It should come as no surprise to learn, once audiences see the movie, that The Menu was produced by Adam McKay and directed by Mark Mylod. The Menu could easily take place in some back corner of the Succession universe – I imagine that Chef Slowik (Ralph Fiennes) would probably move heaven and earth to get the Roy family to sit down to one of his dinners if he could – and The Menu is very much kin to the themes and the humor of that show.
It’s a nasty piece of dark comedy that doesn’t pull its punches or spare anyone within swinging distance. Perhaps these days subtlety has been tossed aside for more direct examination of the subject of the haves and the have-nots – who has time for nuance at the end of the world? But the direct approach works here in a way that it did not in Adam McKay’s Don’t Look Up. You must give us something to root for, some kind of hope that all this anger can be put to some kind of use.
That someone to root for is Margot (Anya Taylor-Joy), who has been invited to a very special dinner being held by Chef Slowik on Hawthorne Island, an exclusive restaurant for the super-rich. She’s invited by her date Tyler (Nicholas Hoult), but it’s not exactly a date, as we come to learn as the evening unfolds.
Best not revealed here, but all the guests invited to this particular dinner have special meaning to Chef Slowik, and we quickly learn as the food begins to arrive that Slowik has been planning this meal for a long time.
The Menu wastes no time getting to its points, which is refreshing. A lot of satires like this try to ease us into the story, but we learn quickly that things are not as they should be. Each course that comes seems to mock and chastise the guests, and Slowik and his extremely loyal staff command the room with authority.
But something is amiss – Margot is an outsider, and Slowik recognizes it immediately. As the night goes on, it becomes a battle of wills between Margot and Slowik, and as tensions build and the stakes are raised it becomes increasingly uncertain who will win.
Ralph Fiennes is having the time of his life as Chef Slowik, and it shows – it’s long past due that Fiennes be recognized at awards season for his work throughout the years, but The Menu just may be the movie that does it. I love his Chef Gordon Ramsey by way of a Willy Wonka performance. Imagine the boat ride scene in Willy Wonka and the Chocolate Factory stretched out to feature length and you get the idea what Fiennes is doing here, but he’s also pulling from what we know and have seen from a million streaming chef shows.

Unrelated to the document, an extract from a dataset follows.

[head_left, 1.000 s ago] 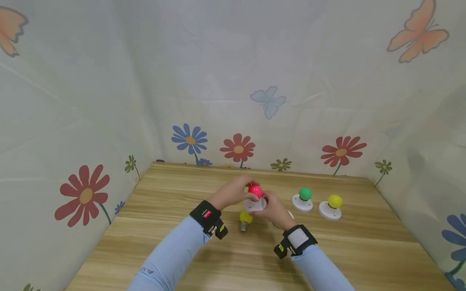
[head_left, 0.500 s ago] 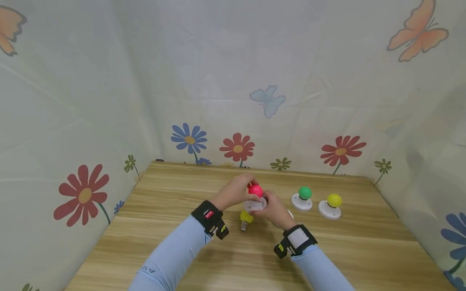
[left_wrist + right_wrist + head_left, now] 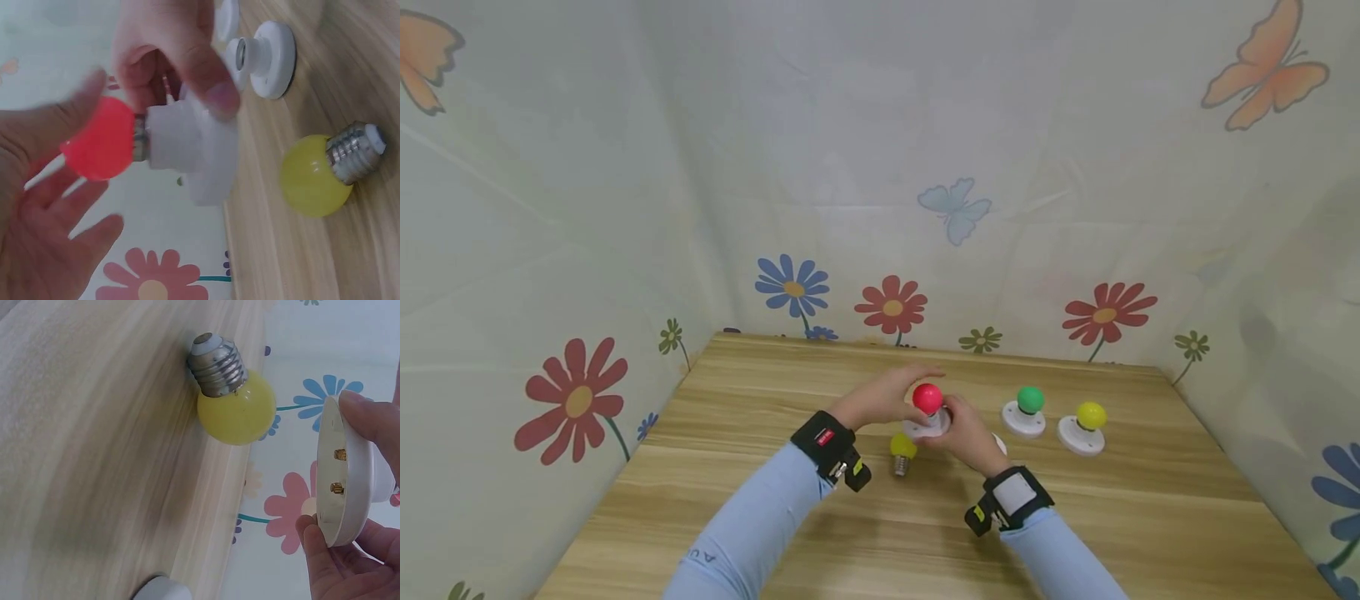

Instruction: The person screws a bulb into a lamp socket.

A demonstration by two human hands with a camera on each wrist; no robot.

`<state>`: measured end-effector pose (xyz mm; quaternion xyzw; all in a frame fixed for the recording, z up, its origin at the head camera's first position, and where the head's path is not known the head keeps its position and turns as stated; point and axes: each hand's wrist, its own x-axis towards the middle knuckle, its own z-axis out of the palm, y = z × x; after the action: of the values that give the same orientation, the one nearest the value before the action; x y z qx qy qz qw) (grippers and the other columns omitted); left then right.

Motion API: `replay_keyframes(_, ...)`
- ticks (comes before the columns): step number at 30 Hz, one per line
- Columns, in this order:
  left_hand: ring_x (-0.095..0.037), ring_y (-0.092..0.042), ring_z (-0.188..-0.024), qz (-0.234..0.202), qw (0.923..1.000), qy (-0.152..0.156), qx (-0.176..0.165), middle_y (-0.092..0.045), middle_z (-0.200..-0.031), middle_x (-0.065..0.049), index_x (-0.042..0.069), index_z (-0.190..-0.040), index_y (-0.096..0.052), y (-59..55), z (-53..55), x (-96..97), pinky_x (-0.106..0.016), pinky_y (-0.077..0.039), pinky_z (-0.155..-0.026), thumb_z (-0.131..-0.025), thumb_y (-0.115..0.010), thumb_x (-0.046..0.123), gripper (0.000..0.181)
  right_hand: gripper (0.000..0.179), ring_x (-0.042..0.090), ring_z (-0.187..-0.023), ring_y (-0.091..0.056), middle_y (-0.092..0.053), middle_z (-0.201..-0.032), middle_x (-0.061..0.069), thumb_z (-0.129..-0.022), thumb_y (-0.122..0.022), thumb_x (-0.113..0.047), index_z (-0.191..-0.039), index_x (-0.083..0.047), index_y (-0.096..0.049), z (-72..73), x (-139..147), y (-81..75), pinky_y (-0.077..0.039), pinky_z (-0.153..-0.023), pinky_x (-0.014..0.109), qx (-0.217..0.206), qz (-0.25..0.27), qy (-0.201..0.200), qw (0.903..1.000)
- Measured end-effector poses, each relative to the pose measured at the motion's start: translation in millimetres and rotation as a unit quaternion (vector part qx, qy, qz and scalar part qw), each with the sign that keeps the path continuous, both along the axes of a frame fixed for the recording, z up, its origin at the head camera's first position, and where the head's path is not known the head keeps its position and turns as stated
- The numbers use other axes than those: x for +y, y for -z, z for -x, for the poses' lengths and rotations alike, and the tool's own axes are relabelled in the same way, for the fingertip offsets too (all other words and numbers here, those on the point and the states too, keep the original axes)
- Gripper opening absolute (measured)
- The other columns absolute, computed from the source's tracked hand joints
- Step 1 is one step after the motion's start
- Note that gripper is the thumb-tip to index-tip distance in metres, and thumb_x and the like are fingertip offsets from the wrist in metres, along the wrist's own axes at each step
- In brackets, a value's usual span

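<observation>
My right hand grips a white round lamp holder by its base, raised above the table. A red light bulb sits in its socket, with a strip of metal thread showing between bulb and socket in the left wrist view. Around that bulb my left hand is spread, fingers lifted away and straight, thumb alongside the glass. The holder's underside, with brass screws, faces the right wrist camera. Just below the hands lies a loose yellow bulb on its side, metal screw base showing.
To the right stand two white holders, one with a green bulb, one with a yellow bulb. A bulbless lamp holder is mostly hidden behind my right hand in the head view. A flowered cloth backs the wooden table.
The left fingers were curled round the red bulb; now they have spread off it. The right hand keeps its grip on the lamp holder in nearly the same place.
</observation>
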<state>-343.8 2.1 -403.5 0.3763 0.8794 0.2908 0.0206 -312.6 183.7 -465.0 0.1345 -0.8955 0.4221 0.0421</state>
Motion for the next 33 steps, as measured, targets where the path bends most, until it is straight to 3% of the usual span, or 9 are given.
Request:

He’s wickedly funny while not laying too many cards on the table. Let’s just say that Chef Slowik’s motivations, best discovered in the movie, may be entirely justified – or they may not be. Fiennes fills Slowik with a rage that anyone who has ever worked behind a counter or in a kitchen will be very familiar with.

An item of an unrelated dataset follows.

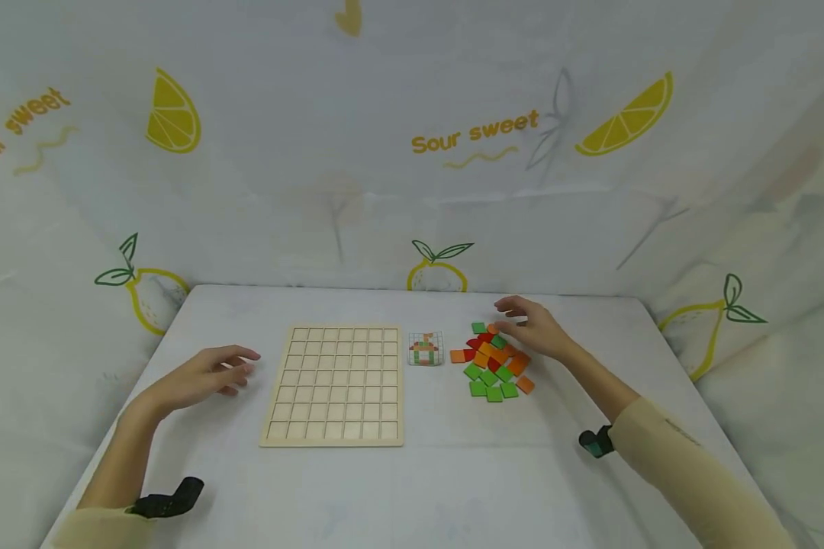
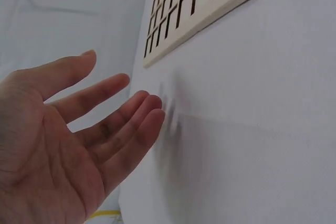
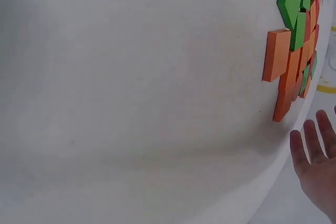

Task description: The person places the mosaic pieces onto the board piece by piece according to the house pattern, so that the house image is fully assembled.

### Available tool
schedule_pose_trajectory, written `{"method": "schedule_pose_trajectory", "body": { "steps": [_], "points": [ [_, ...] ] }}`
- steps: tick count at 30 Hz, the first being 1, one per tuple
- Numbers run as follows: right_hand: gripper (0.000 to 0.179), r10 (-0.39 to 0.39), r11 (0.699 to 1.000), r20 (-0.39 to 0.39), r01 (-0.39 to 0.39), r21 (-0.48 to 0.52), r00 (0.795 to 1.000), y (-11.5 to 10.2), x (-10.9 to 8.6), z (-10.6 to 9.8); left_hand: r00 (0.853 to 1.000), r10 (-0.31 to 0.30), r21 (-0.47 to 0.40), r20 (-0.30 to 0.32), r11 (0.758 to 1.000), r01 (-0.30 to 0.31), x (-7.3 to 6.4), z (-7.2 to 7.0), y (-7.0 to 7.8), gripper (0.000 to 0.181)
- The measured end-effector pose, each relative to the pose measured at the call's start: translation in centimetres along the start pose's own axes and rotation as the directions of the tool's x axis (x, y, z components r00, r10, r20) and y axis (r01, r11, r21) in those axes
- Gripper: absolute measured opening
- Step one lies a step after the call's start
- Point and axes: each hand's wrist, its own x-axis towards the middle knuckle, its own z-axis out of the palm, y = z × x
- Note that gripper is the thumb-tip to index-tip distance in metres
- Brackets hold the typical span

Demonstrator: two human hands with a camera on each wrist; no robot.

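My left hand hovers over the table just left of a wooden grid board; its fingers are loosely bent and hold nothing. In the left wrist view the left hand shows an empty palm, apart from the board's edge. Beside the far right part of a pile of flat coloured tiles, my right hand is held with relaxed fingers. The right wrist view shows the right hand near the orange tiles, with nothing visible in it. The pile mixes green, orange and red pieces.
A small printed picture card with a coloured grid pattern lies between board and tiles. The white tabletop meets a cloth backdrop printed with lemons and lettering. A black wrist camera sits on the left forearm, another camera on the right.
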Motion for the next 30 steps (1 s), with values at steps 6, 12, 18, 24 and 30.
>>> {"method": "schedule_pose_trajectory", "body": {
  "steps": [6, 12, 18, 24, 30],
  "points": [
    [0.037, 0.091, 0.992, 0.066, -0.096, 0.079, 0.994, 0.5, 2.0, 0.8, 0.999, -0.037, -0.147, 0.022, 0.988, 0.040, 0.3, 2.2, -0.5, 0.046],
    [0.036, 0.139, 0.979, 0.090, -0.151, 0.134, 0.986, 1.0, 2.7, 1.1, 0.999, -0.034, -0.206, -0.029, 0.978, 0.027, 0.5, 3.6, -1.0, 0.044],
    [0.035, 0.138, 0.982, 0.099, -0.149, 0.114, 0.985, 0.8, 3.1, 1.5, 0.992, -0.053, -0.157, -0.115, 0.987, 0.035, 0.7, 4.6, -0.7, 0.042],
    [0.036, 0.129, 0.986, 0.109, -0.139, 0.095, 0.986, 1.0, 3.3, 2.0, 0.982, -0.076, -0.131, -0.175, 0.990, 0.053, 0.4, 5.5, -0.1, 0.042],
    [0.038, 0.145, 0.985, 0.129, -0.156, 0.077, 0.981, 1.4, 3.1, 2.3, 0.974, -0.078, -0.104, -0.210, 0.993, 0.057, 0.2, 6.0, -0.1, 0.040]
  ]
}}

Anya Taylor-Joy matches Fiennes’ performance with a passionate one of her own, and it’s terrific fun watching the two of them go head-to-head. Although Margot throws a wrinkle into Slowik’s plans, Slowik can still recognize a kindred spirit when he sees one, and much of the charm and joy of The Menu is seeing Slowik and Margot circle each other, trying to probe each other’s weaknesses.
Margot’s “date,” Tyler, is a foodie who looks at Chef Slowik as some kind of god, and Hoult is very funny as he savors the insanity to come, as if it’s all part of the meal. Hoult has no problem steering into his Tyler’s flaws and giving us a truly unlikable but still compelling character. The supporting cast is in on the joke as well, especially John Leguizamo as an unnamed movie star who may be at that juncture in his career where people start to figure out what kind of phony he is.

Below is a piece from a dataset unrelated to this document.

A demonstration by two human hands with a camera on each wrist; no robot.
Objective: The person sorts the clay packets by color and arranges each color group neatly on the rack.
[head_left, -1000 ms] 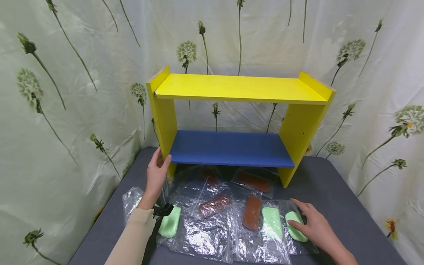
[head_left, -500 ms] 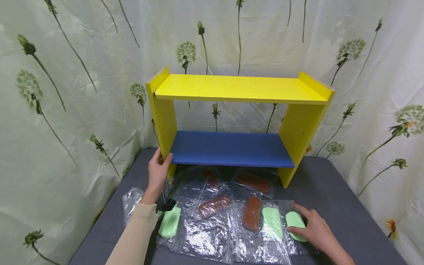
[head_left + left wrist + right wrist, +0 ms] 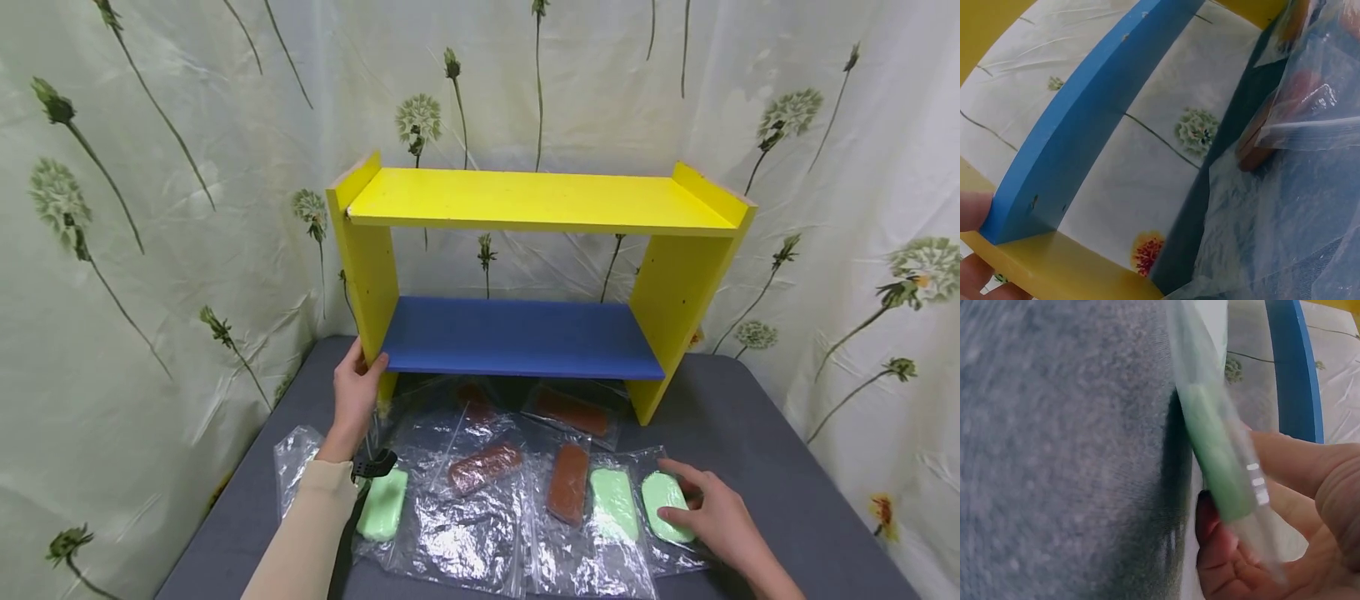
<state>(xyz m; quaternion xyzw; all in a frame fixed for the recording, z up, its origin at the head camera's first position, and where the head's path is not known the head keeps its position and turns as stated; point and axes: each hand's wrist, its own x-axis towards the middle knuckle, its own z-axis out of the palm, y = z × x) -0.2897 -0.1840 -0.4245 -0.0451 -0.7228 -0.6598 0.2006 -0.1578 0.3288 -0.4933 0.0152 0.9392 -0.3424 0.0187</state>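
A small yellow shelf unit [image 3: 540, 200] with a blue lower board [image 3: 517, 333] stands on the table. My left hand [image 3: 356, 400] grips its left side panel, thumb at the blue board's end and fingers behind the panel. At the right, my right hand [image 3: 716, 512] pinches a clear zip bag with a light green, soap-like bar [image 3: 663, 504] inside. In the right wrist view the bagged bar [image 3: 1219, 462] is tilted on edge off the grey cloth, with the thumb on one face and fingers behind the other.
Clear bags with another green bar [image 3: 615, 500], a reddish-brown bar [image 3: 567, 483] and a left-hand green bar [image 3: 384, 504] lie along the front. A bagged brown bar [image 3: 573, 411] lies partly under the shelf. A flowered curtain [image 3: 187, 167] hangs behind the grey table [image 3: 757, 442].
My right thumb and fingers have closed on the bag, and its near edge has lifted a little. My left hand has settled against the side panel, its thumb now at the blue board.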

The themes of The Menu are obvious, but that doesn’t make them any less important. The Menu has a lot on its mind – the parasitic nature of the wealthy onto a service industry that sees them with absolute contempt, the privilege that becomes tested when the tables are turned, the guilt we all carry in allowing the societal mechanisms of capitalism that oppress us all to continue, even a bit about fandom can go too far and how artists can come to resent even their most loyal fans.
Mylod juggles a lot of themes and does so well, and while plotwise not all these pieces fit smoothly, we’re having too much fun watching these people squirm to care. One of the pleasures of a show like Succession is watching these rich jerks fall in completely avoidable ways, and The Menu gives us a whole slew of people to root against.
But what I found moving about The Menu is that there is a way we can break out of these destructive patterns, with empathy for our fellow person and how kindness can pierce the darkness, and how simple pleasures remain some of the best ones. Satire is at its best when we are given a way through; one of the reasons I didn’t care for Don’t Look UP was because it offered no resolutions, no hopeful outlook for the future.
Satire doesn’t work if it’s totally bleak and dark – it may be the truth, but it doesn’t motivate us to fight. The Menu motivates us to fight, that there is still something worth saving, and it does so in a wildly entertaining way. With excellent performances, witty writing, and confident direction all around, you’re going to want to order off The Menu.
THE MENU REVIEW SCORE: 8.5 OUT OF 10
Searchlight Pictures will release The Menu in theaters on November 18, 2022. The film is rated R for strong/disturbing violent content, language throughout and some sexual references.